- SUPPLIED MATERIAL
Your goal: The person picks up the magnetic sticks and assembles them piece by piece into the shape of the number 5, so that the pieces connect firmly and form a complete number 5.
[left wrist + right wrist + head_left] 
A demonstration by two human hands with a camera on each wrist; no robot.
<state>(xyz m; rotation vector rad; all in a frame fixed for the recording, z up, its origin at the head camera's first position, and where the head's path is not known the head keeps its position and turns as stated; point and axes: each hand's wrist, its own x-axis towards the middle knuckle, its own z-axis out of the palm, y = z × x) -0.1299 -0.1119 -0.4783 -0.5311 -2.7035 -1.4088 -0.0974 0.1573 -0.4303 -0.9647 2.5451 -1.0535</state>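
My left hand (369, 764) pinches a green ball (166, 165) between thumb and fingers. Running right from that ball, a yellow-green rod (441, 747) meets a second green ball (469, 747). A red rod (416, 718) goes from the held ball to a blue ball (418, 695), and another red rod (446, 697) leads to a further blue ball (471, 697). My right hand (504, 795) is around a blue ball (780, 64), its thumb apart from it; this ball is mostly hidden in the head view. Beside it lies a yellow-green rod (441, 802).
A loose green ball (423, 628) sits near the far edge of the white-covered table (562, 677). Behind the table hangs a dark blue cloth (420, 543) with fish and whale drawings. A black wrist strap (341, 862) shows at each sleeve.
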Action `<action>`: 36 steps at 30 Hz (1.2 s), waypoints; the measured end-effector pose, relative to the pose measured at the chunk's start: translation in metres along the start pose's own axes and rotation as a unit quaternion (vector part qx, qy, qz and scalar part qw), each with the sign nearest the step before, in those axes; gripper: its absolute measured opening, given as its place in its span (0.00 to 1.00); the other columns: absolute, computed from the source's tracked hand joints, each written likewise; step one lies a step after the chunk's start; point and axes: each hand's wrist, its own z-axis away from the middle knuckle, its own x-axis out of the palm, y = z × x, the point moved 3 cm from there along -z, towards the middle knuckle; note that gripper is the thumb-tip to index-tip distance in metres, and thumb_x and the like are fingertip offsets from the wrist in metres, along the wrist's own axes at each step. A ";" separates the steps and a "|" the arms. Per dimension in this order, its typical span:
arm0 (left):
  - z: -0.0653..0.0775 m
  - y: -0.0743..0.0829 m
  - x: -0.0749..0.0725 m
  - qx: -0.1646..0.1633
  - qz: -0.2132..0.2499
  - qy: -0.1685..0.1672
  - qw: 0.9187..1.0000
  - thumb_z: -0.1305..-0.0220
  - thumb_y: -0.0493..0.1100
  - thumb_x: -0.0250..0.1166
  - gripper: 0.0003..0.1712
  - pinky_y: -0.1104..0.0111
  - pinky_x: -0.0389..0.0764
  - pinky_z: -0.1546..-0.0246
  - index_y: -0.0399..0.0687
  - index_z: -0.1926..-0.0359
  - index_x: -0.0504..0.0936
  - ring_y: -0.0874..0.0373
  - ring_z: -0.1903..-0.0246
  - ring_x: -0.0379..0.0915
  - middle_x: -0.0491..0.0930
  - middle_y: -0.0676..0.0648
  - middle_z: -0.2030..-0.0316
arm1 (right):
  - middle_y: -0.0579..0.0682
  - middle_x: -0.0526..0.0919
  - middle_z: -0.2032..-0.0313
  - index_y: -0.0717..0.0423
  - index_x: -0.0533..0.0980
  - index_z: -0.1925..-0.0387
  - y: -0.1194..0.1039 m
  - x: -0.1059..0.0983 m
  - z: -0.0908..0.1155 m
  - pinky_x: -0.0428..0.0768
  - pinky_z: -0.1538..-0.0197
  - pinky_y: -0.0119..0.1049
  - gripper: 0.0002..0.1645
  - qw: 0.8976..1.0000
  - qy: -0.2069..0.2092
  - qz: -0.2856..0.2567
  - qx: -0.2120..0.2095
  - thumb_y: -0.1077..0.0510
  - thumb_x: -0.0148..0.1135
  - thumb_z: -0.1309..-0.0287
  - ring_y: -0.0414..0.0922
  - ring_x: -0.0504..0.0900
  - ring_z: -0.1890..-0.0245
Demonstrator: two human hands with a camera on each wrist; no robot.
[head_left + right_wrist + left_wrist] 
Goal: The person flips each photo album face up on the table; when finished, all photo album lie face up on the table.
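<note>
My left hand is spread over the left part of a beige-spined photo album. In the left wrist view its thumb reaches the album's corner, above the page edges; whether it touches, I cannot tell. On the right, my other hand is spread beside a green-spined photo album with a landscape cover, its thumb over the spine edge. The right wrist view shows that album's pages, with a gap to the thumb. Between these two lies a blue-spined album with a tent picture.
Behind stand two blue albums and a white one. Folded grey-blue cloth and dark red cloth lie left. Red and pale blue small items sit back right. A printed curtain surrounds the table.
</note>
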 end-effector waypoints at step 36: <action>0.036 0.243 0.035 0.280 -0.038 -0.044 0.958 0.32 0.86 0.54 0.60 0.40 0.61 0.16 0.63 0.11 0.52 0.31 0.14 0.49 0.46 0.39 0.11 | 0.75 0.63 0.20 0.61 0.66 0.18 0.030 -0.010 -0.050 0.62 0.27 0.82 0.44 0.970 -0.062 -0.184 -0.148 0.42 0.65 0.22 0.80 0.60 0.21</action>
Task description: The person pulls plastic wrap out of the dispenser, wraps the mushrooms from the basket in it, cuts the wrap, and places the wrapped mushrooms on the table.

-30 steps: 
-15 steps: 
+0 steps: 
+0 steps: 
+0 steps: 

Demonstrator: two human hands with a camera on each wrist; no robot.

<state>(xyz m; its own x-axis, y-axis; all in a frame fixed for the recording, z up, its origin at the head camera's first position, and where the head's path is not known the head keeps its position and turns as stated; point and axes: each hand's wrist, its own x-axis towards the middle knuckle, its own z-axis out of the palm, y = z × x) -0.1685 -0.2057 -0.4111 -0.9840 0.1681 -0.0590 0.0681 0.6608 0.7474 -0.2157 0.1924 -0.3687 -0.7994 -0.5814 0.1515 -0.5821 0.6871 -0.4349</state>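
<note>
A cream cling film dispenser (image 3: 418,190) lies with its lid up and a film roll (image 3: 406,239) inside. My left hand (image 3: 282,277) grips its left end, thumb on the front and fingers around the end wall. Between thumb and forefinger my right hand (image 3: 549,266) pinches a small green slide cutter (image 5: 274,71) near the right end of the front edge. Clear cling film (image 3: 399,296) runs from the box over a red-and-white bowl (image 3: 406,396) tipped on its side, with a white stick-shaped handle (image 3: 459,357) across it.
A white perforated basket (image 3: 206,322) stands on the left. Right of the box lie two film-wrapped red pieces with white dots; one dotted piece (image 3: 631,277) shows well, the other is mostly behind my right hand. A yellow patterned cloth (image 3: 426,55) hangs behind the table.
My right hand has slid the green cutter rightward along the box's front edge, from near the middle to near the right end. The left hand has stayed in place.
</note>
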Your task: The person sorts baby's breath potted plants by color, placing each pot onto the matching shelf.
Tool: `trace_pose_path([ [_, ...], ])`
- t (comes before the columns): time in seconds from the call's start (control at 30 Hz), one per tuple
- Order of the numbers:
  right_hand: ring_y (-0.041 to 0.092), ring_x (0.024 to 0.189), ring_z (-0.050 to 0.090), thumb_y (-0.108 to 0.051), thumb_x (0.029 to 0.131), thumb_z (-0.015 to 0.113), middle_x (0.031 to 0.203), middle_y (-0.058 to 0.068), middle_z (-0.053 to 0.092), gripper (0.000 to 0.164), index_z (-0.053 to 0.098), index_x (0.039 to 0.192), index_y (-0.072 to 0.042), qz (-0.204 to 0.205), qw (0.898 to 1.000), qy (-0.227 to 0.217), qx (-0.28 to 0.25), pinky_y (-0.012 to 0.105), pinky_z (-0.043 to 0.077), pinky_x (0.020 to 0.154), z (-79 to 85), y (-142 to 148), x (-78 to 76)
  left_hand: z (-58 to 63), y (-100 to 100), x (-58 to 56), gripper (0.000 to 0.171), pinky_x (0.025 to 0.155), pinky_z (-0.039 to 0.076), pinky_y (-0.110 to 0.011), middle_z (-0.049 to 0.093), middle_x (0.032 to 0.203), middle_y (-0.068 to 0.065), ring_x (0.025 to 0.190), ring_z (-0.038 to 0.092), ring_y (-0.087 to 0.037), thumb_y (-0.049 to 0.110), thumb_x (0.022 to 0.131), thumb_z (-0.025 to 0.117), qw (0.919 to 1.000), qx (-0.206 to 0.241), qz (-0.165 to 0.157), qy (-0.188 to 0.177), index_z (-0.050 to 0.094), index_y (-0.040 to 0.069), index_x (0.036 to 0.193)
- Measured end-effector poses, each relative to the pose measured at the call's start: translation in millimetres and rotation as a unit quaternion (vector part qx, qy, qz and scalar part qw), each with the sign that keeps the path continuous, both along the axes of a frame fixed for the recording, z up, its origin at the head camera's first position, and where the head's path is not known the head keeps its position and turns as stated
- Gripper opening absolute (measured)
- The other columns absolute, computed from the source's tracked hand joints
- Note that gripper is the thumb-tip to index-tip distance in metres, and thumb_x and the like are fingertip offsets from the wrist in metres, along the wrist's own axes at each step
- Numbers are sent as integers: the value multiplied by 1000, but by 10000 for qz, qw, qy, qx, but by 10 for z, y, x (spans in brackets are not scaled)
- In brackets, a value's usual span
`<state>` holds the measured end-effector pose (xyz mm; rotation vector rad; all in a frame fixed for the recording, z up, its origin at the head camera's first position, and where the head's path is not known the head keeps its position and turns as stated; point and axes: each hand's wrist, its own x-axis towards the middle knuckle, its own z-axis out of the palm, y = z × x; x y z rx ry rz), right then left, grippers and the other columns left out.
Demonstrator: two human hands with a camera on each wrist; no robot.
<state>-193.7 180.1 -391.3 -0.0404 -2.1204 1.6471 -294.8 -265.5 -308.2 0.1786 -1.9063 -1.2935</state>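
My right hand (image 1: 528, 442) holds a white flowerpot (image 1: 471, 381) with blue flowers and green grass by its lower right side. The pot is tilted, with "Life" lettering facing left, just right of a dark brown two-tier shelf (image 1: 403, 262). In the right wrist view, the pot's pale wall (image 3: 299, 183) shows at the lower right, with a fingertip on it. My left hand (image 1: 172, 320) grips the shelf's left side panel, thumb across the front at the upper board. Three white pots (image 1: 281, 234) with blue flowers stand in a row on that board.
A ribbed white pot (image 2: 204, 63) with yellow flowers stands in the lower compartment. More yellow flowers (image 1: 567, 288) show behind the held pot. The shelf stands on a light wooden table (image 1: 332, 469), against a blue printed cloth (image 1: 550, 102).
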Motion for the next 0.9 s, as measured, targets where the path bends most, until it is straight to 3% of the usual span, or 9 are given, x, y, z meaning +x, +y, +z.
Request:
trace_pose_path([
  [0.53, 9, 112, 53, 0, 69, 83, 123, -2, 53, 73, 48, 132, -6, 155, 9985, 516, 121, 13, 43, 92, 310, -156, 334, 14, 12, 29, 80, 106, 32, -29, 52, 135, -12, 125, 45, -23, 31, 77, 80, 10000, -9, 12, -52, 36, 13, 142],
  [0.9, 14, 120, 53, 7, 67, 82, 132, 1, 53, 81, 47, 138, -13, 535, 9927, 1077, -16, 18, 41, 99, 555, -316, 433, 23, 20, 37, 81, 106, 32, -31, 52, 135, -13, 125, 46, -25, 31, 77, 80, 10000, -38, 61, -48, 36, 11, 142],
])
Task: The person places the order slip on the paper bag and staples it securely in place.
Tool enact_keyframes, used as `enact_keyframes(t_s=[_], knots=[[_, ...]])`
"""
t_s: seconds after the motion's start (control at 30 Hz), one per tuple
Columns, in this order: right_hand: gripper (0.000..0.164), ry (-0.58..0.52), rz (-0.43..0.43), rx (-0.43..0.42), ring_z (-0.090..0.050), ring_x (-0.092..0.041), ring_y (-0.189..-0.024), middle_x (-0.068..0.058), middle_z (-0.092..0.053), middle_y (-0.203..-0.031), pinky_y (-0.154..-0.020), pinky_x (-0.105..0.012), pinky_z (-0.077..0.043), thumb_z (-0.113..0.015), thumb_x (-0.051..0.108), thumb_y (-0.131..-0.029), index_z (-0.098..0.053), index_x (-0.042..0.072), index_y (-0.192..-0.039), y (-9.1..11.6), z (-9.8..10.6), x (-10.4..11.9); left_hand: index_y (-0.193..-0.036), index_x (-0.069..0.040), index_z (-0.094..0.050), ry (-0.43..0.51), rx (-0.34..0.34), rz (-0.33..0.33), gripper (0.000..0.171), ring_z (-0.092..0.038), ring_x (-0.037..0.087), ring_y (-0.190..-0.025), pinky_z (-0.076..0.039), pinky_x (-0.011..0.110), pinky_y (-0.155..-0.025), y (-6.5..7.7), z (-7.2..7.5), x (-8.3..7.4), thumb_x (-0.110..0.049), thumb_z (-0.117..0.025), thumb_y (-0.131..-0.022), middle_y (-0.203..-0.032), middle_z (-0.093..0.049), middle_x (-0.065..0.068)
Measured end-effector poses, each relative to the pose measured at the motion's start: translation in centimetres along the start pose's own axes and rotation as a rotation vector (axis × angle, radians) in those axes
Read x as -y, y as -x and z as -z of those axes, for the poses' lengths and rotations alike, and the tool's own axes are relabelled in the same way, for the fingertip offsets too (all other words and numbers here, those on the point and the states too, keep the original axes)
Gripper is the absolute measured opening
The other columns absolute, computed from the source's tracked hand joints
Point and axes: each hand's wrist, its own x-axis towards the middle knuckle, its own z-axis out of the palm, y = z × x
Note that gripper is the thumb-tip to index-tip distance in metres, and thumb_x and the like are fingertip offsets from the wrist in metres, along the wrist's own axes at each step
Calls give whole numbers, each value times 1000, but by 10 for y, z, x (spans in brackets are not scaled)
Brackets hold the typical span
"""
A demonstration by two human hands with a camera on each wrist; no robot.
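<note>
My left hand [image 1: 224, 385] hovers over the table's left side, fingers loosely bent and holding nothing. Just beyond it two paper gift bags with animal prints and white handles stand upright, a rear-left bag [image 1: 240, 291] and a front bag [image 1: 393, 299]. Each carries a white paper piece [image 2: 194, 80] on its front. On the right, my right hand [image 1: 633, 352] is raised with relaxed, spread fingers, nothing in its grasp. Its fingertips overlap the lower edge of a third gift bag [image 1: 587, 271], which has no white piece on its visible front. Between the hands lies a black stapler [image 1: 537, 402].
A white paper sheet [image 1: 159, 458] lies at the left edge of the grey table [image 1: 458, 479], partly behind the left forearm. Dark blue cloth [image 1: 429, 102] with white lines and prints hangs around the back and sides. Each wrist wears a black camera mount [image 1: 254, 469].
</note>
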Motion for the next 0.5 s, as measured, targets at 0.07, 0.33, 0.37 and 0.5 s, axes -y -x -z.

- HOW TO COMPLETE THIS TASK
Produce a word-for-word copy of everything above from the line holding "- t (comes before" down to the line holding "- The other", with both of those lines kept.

- EXERCISE ANSWER
- t (comes before the columns): time in seconds from the call's start (control at 30 Hz), one per tuple
- Order of the numbers:
  right_hand: ring_y (-0.041 to 0.092), ring_x (0.024 to 0.189), ring_z (-0.050 to 0.090), thumb_y (-0.108 to 0.051), thumb_x (0.029 to 0.131), thumb_z (-0.015 to 0.113), middle_x (0.031 to 0.203), middle_y (-0.058 to 0.068), middle_z (-0.053 to 0.092), gripper (0.000 to 0.164), index_z (-0.053 to 0.098), index_x (0.039 to 0.192), index_y (-0.072 to 0.042), qz (-0.204 to 0.205), qw (0.898 to 1.000), qy (-0.227 to 0.217), qx (-0.28 to 0.25), pinky_y (-0.012 to 0.105), pinky_z (-0.043 to 0.077), pinky_x (0.020 to 0.154), z (-79 to 85), y (-142 to 148), x (-78 to 76)
  left_hand: z (-58 to 63), y (-100 to 100), x (-58 to 56), gripper (0.000 to 0.171), pinky_x (0.025 to 0.155), pinky_z (-0.039 to 0.076), pinky_y (-0.110 to 0.011), middle_z (-0.049 to 0.093), middle_x (0.032 to 0.203), middle_y (-0.068 to 0.065), ring_x (0.025 to 0.190), ring_z (-0.038 to 0.092), ring_y (-0.087 to 0.037), thumb_y (-0.049 to 0.110), thumb_x (0.022 to 0.131), thumb_z (-0.025 to 0.117), qw (0.919 to 1.000), qx (-0.206 to 0.241), qz (-0.165 to 0.157), qy (-0.188 to 0.177), index_z (-0.050 to 0.094), index_y (-0.040 to 0.069), index_x (0.036 to 0.193)
- Measured end-effector poses, each relative to the pose measured at the call's start: translation in millimetres and rotation as a unit quaternion (vector part qx, qy, qz and scalar part qw), each with the sign that keeps the path continuous, both along the axes of a frame fixed for the recording, z up, its origin at the head camera's first position, and where the head's path is not known the head keeps its position and turns as stated
- Gripper opening absolute (measured)
- The other columns absolute, computed from the source's tracked hand joints

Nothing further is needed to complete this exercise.